Review: Sensing Blanche
Last Thursday, for the first time since 2019, I stepped once more into a theatre space: James Arnott Theatre at the University of Glasgow. The School of Culture & Creative Arts is a department I know well from my time studying an MLitt there.
On this occasion, I was there to see Nicole Kovacs’ performance on the life of Blanche DuBois - the doomed character from Tennesee Williams’ A Streetcar Named Desire. Kovacs research area is The Phenomenal Moment - a study in the phenomenological interaction between actor, audience imagination, and space. During the 35 minute, one-person show, Kovacs inhabited the spirit of DuBois to the extent that you could see the whole cast beside her. Spotlights threw up adjacent areas where Stanley would stand and during those moments the audience could almost smell the menacing beads of sweat forming on his non-existent forehead. We sense the acute danger DuBois is in: the shadows throwing her isolation into stark relief as her pleading hand reaches tentatively into the light to placate a character she knows only too well will do her harm. And yet, like a moth to a flame, she persists. In the world of structural engineering, there is a concept known as misfit strain where the natural shape of an object and the natural shape of the hole it occupies are compared. Kovacs’ electric performance makes evident Dubois’ misfit through the absence of family and comforting friends.
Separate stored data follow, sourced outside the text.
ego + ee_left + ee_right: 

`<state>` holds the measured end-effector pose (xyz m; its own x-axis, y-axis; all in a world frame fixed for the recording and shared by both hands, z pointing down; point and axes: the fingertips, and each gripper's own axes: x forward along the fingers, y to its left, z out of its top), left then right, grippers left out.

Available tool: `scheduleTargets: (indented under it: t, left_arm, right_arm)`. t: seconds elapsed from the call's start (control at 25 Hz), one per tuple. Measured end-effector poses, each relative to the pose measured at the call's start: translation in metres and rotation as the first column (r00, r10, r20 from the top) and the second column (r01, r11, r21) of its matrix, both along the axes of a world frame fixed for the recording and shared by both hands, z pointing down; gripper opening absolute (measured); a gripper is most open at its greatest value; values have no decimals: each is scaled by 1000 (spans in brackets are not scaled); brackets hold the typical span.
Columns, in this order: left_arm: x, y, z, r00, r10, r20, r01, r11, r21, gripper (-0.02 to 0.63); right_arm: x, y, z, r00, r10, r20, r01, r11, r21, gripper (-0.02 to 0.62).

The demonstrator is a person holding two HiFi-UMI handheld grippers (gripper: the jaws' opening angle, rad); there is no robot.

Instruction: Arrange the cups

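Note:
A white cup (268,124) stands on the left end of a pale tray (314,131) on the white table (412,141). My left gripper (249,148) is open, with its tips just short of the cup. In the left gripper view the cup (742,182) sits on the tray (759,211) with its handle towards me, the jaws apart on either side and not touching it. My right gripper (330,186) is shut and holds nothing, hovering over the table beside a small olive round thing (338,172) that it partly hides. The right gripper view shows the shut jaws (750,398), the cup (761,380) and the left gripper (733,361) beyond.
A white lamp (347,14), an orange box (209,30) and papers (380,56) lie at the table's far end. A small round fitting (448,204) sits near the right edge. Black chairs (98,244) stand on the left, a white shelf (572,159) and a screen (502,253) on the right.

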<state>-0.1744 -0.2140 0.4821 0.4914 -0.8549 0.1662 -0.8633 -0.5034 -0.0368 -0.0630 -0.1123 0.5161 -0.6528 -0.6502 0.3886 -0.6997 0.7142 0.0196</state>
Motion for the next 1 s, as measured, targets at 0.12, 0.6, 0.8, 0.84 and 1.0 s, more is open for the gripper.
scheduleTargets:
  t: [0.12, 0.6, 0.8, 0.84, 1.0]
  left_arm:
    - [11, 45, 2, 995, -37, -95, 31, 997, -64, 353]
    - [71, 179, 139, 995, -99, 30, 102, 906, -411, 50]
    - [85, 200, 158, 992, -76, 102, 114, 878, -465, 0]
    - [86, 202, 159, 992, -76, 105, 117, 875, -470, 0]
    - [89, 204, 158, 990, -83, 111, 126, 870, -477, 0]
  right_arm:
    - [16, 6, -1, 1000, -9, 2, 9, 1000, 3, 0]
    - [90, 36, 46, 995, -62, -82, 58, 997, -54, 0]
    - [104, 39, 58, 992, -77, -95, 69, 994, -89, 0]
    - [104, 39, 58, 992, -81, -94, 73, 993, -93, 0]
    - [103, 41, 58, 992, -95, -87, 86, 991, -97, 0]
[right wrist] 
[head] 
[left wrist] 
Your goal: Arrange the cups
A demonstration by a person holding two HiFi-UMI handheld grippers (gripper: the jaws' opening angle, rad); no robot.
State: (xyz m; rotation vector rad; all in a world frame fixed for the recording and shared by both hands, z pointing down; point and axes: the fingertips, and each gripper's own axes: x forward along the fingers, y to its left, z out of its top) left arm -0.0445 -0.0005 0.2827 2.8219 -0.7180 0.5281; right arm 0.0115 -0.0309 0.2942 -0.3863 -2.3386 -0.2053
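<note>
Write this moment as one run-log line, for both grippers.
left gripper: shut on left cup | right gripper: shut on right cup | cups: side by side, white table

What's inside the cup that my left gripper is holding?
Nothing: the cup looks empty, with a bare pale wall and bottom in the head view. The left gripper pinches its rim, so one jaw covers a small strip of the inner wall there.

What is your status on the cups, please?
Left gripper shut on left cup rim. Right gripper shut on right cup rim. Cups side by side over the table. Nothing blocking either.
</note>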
The Meisner technique is used to place the audience in the moment alongside the performer - and now and then is extended into a tableau where DuBois’ torture is put on display much as an artefact in a museum. We taste her fear with increasing intensity. The claustrophobic soundscape comprises snippets of the play’s dialogue in reverb - a form of distanciation which seems to act as an echo of the visual aesthetic of absence. It is both discombobulating and menacing.
Kovacs is a phenomenal actor with a fine sense of dramaturgy and I very much look forward to whatever future work she produces.